Action item: What is asked for is the whole listing, given again word for word.

Available data:
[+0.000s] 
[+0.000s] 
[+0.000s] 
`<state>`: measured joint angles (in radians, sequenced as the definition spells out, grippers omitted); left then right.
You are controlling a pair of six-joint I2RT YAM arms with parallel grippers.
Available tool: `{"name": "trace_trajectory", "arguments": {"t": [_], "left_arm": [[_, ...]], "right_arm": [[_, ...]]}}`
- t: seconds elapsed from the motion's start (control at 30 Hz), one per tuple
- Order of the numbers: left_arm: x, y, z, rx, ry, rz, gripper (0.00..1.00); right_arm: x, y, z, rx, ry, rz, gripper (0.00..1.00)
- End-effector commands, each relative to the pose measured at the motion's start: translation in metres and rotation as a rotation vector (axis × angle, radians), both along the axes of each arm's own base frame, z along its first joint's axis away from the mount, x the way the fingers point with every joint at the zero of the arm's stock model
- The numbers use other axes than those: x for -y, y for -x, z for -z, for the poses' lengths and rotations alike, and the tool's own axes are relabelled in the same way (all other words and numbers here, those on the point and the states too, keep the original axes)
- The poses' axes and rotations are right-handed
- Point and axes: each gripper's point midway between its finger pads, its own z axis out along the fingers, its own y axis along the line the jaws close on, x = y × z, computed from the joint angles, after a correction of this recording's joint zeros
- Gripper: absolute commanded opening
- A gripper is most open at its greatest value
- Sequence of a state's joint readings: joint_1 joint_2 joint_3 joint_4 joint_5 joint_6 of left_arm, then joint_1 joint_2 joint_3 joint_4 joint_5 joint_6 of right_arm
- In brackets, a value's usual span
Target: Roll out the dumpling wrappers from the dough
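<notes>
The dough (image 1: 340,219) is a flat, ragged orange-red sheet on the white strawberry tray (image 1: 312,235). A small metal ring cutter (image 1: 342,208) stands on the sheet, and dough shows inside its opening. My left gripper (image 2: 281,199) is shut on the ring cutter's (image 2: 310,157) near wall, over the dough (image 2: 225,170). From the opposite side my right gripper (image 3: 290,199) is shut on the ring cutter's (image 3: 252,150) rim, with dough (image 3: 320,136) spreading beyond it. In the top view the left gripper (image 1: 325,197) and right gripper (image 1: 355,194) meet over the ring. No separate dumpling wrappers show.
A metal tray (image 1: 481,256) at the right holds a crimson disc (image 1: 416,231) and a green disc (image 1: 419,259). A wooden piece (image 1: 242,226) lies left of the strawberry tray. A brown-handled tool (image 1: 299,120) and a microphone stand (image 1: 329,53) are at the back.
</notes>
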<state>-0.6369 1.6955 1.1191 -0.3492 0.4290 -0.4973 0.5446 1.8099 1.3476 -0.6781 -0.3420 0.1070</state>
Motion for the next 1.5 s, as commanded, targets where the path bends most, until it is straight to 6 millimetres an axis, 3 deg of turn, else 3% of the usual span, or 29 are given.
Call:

Response box:
[+0.000s] 
[+0.000s] 
[+0.000s] 
`<state>`: measured joint angles (in radians, sequenced as the definition spells out, grippers omitted); left then right.
You are controlling a pair of six-joint I2RT YAM arms with parallel grippers.
Available tool: `{"name": "trace_trajectory", "arguments": {"t": [_], "left_arm": [[_, ...]], "right_arm": [[_, ...]]}}`
- t: seconds elapsed from the motion's start (control at 30 Hz), one per tuple
- Order of the numbers: left_arm: x, y, z, rx, ry, rz, gripper (0.00..1.00); right_arm: x, y, z, rx, ry, rz, gripper (0.00..1.00)
- End-effector commands, each relative to the pose measured at the motion's start: translation in metres and rotation as a rotation vector (axis × angle, radians), both along the axes of each arm's own base frame, z along its first joint's axis away from the mount, x the way the fingers point with every joint at the zero of the arm's stock model
- The numbers use other axes than those: x for -y, y for -x, z for -z, for the poses' lengths and rotations alike, and the tool's own axes are relabelled in the same way (all other words and numbers here, those on the point and the states too, keep the original axes)
- The poses' axes and rotations are right-handed
- Point and axes: each gripper's point midway between its finger pads, its own z axis out along the fingers, its own y axis along the line the jaws close on, x = y × z, computed from the joint angles, after a correction of this recording's joint zeros
- Gripper: absolute commanded opening
- A gripper is most open at its greatest value
- Sequence of a state's joint readings: joint_1 joint_2 joint_3 joint_4 joint_5 joint_6 of left_arm, then joint_1 joint_2 joint_3 joint_4 joint_5 joint_6 of right_arm
- In brackets, a value's usual span
Target: Roll out the dumpling wrappers from the dough
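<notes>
The dough (image 1: 340,219) is a flat, ragged orange-red sheet on the white strawberry tray (image 1: 312,235). A small metal ring cutter (image 1: 342,208) stands on the sheet, and dough shows inside its opening. My left gripper (image 2: 281,199) is shut on the ring cutter's (image 2: 310,157) near wall, over the dough (image 2: 225,170). From the opposite side my right gripper (image 3: 290,199) is shut on the ring cutter's (image 3: 252,150) rim, with dough (image 3: 320,136) spreading beyond it. In the top view the left gripper (image 1: 325,197) and right gripper (image 1: 355,194) meet over the ring. No separate dumpling wrappers show.
A metal tray (image 1: 481,256) at the right holds a crimson disc (image 1: 416,231) and a green disc (image 1: 419,259). A wooden piece (image 1: 242,226) lies left of the strawberry tray. A brown-handled tool (image 1: 299,120) and a microphone stand (image 1: 329,53) are at the back.
</notes>
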<state>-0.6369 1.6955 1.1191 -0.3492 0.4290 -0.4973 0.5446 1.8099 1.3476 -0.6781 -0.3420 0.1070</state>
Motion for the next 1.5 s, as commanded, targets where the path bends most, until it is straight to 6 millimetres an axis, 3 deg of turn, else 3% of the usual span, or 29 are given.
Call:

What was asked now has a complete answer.